» **Assignment**
Among the lines of the entries below, count those containing the word "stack" and answer with the number only.

-=-=-=-=-

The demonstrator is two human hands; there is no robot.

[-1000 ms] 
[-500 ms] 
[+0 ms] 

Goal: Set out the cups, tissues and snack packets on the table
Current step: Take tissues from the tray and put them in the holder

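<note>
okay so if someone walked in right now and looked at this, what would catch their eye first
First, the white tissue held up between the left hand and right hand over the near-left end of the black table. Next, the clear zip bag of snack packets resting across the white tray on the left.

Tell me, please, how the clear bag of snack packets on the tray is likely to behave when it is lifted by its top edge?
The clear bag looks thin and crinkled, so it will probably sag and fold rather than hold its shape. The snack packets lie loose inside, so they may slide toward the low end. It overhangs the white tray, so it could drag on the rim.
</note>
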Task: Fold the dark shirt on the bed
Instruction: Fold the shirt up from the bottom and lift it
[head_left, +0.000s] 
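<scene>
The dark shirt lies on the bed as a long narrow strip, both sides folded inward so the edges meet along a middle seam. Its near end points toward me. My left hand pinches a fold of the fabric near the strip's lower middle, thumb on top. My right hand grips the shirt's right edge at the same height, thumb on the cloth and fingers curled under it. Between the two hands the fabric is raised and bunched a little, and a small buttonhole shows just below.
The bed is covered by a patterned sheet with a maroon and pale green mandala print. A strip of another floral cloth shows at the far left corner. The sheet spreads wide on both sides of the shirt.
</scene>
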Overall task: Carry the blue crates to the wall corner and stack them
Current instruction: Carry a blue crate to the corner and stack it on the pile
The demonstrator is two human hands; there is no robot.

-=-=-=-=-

» **Response to this exercise**
2